# Assignment 2: Bias in Data
## Emily Linebarger

### 1. Data extraction

The two datasets I'll be using for this analysis are the Politicians by Country dataset from FigShare (https://figshare.com/articles/dataset/Untitled_Item/5513449) and the World Population Data Sheet (https://docs.google.com/spreadsheets/d/1CFJO2zna2No5KqNm9rPK5PCACoXKzb-nycJFhV689Iw/edit#gid=283125346), from the Population Reference Bureau (https://www.prb.org/international/indicator/population/table/).

All data was downloaded on October 9, 2021 and was placed in the "raw" folder without edits. 

### 2. Data cleaning

In [185]:
import pandas as pd
import numpy as np

# First, clean the data on politicians by country
politicians = pd.read_csv("raw/country/data/page_data.csv")

In [186]:
politicians.head()

Unnamed: 0,page,country,rev_id
0,Template:ZambiaProvincialMinisters,Zambia,235107991
1,Bir I of Kanem,Chad,355319463
2,Template:Zimbabwe-politician-stub,Zimbabwe,391862046
3,Template:Uganda-politician-stub,Uganda,391862070
4,Template:Namibia-politician-stub,Namibia,391862409


In [187]:
politicians.shape

(47197, 3)

In [188]:
# All of the 'page' rows that start with "Template" are not Wikipedia articles, and should be dropped. 
mask = politicians.page.str.contains("^Template")
politicians[mask]

Unnamed: 0,page,country,rev_id
0,Template:ZambiaProvincialMinisters,Zambia,235107991
2,Template:Zimbabwe-politician-stub,Zimbabwe,391862046
3,Template:Uganda-politician-stub,Uganda,391862070
4,Template:Namibia-politician-stub,Namibia,391862409
5,Template:Nigeria-politician-stub,Nigeria,391862819
...,...,...,...
44916,Template:New Zealand prime minister electoral ...,New Zealand,806286945
44966,Template:Current New Zealand political party l...,New Zealand,806301302
45587,Template:Lists of US Presidents and Vice Presi...,United States,806668141
45823,Template:Prime Ministers of Australia,Australia,806799996


In [189]:
politicians = politicians[~mask]
politicians.shape # This drops 496 rows. 
politicians.to_csv('clean/politicians.csv')

In [190]:
# Next, clean the population data. 
# There are some regional aggregates, which are distinguished by all-caps in the 'geography' field.
# These won't match the country strings in the politicians dataset, but they're important to keep around 
# to get regional aggregates. 
population = pd.read_csv('raw/WPDS_2020_data - WPDS_2020_data.csv.csv')
population = population.rename(columns={'Name':'country'}) # Rename to match politicians schema
population.head()

Unnamed: 0,FIPS,country,Type,TimeFrame,Data (M),Population
0,WORLD,WORLD,World,2019,7772.85,7772850000
1,AFRICA,AFRICA,Sub-Region,2019,1337.918,1337918000
2,NORTHERN AFRICA,NORTHERN AFRICA,Sub-Region,2019,244.344,244344000
3,DZ,Algeria,Country,2019,44.357,44357000
4,EG,Egypt,Country,2019,100.803,100803000


In [191]:
population.to_csv('clean/population.csv')

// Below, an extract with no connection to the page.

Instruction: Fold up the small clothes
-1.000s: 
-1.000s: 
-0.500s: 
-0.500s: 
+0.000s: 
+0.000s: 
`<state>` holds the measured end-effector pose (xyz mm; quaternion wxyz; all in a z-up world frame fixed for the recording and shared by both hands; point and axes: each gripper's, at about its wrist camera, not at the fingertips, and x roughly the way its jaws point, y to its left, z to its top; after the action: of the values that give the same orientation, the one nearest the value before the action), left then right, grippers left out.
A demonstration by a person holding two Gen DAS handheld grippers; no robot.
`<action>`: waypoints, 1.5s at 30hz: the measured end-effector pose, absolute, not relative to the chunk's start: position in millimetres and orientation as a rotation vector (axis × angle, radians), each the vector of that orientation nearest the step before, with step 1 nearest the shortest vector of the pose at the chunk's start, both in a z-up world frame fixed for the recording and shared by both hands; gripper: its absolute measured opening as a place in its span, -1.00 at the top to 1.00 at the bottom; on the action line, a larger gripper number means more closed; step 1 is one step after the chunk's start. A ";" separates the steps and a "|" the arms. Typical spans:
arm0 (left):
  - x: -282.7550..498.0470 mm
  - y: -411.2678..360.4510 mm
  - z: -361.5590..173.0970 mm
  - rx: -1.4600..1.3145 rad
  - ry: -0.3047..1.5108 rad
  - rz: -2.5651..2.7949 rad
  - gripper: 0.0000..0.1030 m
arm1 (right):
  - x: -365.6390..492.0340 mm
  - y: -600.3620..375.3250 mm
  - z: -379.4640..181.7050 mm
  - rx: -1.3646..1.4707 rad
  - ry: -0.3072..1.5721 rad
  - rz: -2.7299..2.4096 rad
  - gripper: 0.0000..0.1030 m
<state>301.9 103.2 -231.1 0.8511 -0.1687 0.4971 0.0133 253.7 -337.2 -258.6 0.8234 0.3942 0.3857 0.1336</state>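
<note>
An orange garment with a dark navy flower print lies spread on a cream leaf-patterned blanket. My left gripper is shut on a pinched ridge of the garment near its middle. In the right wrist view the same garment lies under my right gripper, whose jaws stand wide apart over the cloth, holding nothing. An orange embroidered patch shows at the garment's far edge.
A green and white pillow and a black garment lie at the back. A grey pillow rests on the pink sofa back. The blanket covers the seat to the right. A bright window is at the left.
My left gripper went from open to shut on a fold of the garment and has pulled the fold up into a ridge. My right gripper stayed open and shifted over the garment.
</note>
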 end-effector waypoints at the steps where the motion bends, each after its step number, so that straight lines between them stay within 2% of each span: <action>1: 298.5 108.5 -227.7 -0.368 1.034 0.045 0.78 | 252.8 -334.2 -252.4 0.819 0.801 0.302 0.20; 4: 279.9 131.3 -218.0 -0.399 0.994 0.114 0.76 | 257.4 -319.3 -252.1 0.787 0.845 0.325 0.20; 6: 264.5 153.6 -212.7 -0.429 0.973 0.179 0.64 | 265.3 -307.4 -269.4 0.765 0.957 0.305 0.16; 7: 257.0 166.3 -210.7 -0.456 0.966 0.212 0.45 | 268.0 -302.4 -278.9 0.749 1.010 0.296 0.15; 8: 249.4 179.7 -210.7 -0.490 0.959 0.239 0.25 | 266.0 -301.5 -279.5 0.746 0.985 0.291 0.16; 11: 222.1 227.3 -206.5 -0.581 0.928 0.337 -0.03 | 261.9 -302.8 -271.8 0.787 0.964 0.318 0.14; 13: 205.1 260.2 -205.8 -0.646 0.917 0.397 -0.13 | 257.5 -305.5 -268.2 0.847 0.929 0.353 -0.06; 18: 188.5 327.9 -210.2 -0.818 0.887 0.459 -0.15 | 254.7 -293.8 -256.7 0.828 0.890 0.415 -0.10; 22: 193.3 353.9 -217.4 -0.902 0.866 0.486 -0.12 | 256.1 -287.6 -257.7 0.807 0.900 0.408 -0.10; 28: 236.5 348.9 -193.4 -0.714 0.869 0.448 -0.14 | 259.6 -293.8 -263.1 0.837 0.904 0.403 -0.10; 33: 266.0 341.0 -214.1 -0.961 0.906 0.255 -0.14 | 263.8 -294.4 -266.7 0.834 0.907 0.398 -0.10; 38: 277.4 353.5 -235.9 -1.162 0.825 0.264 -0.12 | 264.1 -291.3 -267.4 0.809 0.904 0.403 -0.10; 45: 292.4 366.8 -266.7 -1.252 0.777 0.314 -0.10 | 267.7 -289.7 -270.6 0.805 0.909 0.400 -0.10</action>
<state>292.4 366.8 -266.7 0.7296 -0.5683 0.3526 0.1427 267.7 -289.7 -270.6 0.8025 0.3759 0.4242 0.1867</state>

### 3. Getting article quality predictions

To get article quality scores, I will use the ORES API, which uses a machine-learning model to attach a quality score to a given revision ID. 
Documentation is here: https://ores.wikimedia.org/v3/#!/scoring/get_v3_scores_context_revid_model

For each group of revision IDs, I'll need to build up a URL string of the format: 
https://ores.wikimedia.org/v3/scores/enwiki?models=articlequality&revids=355319463%7C498683267
This queries the "enwiki" database (the content parameter), with the "articlequality" model (model parameter). 
From the API documentation, the database errors when more than 200 revision IDs are queried, so I'll query them in batches and write out temporary files. 

In [192]:
import requests
import json
from datetime import datetime
import os

def query_api_batch(start_idx, end_idx, data, date):
    # Get the revision IDs from the start to the end index
    rev_ids = data.rev_id[start_idx:end_idx].astype('int')
    rev_ids = rev_ids.astype('str')
    rev_ids = '|'.join(rev_ids.to_list())
    
    # Create a datetime string for data saving
    date = datetime.today().strftime("%Y_%m_%d_%H_%M_%S")
    os.makedirs(f"api_queries_raw/{date}", exist_ok = True)
    os.makedirs(f"cleaned_queries/{date}", exist_ok = True)
    
    # Query the API
    r = requests.get(f"https://ores.wikimedia.org/v3/scores/enwiki?models=articlequality&revids={rev_ids}")
    
    # Manipulate the data to get the 'prediction' column for each ID
    data = json.loads(r.text)
    # Save this query output
    with open(f'api_queries_raw/{date}/{start_idx}_{end_idx}.txt', 'w') as outfile:
        json.dump(data, outfile)
        
    # Extract just the columns you need from the queries - prediction and revision ID
    cleaned_data = dict()
    for rev_id in data['enwiki']['scores'].keys():
        if 'error' in data['enwiki']['scores'][rev_id]['articlequality'].keys():
            score = np.nan
        else:
            score = data['enwiki']['scores'][rev_id]['articlequality']['score']['prediction']
        cleaned_data[rev_id] = score
    cleaned_data = pd.DataFrame({'rev_id': cleaned_data.keys(), 'score': cleaned_data.values()})
    cleaned_data.to_csv(f'cleaned_queries/{date}/{start_idx}_{end_idx}.csv')

In [193]:
# First, read in past results. The API starts to reject requests after a certain number of queries, so I had
# to query in batches and save results to disk. 
# ** Note - for the first two runs on 10/9/2021 and 10/11/2021, I did not save the time. So I've given these 
# folders a time of midnight (00_00_00).
from pathlib import Path
all_dates = [x for x in Path('cleaned_queries').iterdir()]
previous_results = list()
for date in all_dates:
    previous_results.extend([x for x in date.iterdir() if x.is_file()])
print(f"Previous results found: {len(previous_results)}")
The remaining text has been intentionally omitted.